- _PROBLEM STATEMENT_: With the material below, print exactly the lines between the line holding "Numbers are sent" and the line holding "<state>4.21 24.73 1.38", inclusive. Add nothing else.

[Start of Attachment]

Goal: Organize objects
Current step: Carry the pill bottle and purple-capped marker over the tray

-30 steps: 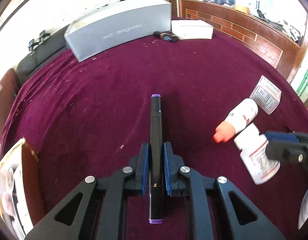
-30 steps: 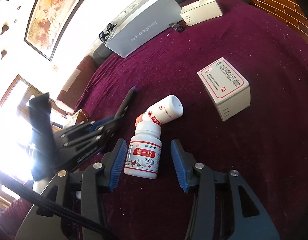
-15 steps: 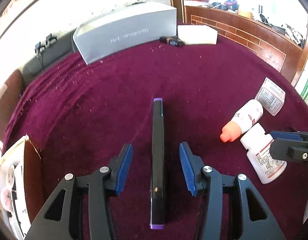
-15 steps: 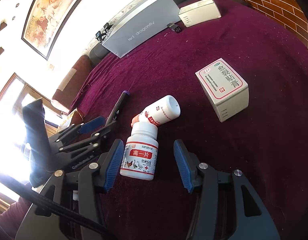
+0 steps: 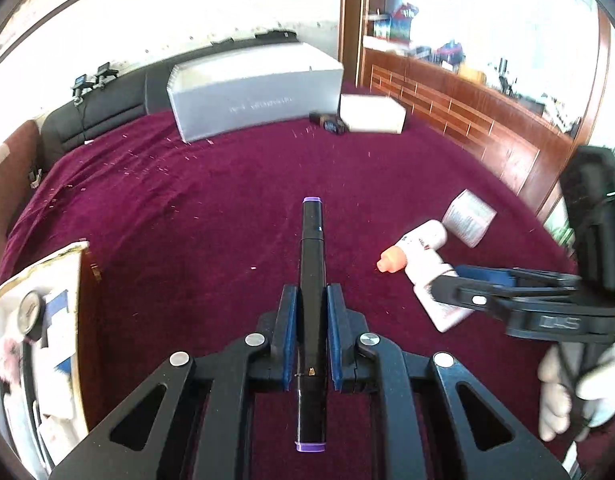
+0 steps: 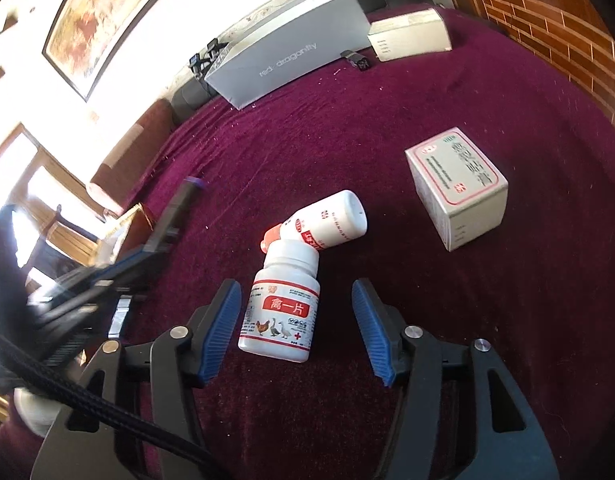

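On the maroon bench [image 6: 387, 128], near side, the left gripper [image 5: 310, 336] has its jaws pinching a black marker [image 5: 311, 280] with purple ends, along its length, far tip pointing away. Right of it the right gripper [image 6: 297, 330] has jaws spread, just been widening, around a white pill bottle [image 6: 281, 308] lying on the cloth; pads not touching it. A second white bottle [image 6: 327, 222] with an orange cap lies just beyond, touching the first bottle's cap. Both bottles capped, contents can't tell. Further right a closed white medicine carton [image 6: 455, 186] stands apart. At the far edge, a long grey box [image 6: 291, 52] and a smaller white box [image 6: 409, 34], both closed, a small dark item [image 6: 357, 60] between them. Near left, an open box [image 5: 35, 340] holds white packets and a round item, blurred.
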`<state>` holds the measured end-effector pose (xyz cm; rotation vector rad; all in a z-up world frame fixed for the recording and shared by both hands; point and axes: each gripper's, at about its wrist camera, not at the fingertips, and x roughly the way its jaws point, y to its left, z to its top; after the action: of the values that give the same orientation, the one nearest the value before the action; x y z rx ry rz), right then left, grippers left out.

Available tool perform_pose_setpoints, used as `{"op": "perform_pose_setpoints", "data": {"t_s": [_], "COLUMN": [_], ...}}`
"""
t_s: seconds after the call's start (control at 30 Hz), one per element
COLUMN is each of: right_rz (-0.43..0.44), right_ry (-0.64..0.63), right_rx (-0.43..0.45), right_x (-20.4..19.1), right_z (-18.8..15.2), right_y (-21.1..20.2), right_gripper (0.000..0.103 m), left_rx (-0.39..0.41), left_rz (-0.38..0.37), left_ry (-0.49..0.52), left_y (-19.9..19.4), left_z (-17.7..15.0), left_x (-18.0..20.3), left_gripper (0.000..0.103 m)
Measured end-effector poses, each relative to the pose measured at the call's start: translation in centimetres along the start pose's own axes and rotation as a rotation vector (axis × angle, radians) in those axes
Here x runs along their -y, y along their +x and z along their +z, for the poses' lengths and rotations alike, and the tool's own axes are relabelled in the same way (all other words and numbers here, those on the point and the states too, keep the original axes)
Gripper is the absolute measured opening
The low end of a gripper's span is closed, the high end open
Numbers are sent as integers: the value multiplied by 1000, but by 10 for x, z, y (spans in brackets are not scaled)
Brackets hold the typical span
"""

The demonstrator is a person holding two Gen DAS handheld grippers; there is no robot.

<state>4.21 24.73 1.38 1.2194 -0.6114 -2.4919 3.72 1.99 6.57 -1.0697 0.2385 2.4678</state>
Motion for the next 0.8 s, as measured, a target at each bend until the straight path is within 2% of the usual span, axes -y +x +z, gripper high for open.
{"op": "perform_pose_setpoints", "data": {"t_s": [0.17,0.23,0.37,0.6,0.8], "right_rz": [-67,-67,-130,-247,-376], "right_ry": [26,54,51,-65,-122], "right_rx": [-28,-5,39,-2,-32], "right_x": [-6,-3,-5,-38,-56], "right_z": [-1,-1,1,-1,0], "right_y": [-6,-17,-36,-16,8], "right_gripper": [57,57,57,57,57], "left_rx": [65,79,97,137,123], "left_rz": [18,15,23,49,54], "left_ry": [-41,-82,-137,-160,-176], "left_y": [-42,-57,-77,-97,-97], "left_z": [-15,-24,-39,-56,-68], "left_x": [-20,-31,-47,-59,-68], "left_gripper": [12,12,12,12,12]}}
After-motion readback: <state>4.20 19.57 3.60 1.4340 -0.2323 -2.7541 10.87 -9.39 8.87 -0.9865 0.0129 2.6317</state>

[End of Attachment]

- _ANSWER_:
Numbers are sent as integers: the value multiplied by 1000, but by 10 for x, z, y (spans in brackets are not scaled)
Brackets hold the typical span
"""

The demonstrator is a person holding two Gen DAS handheld grippers; there is no robot.

<state>4.21 24.73 1.38 1.2194 -0.6114 -2.4919 3.72 1.99 6.57 -1.0697 0.2385 2.4678</state>

This output requires no further additions.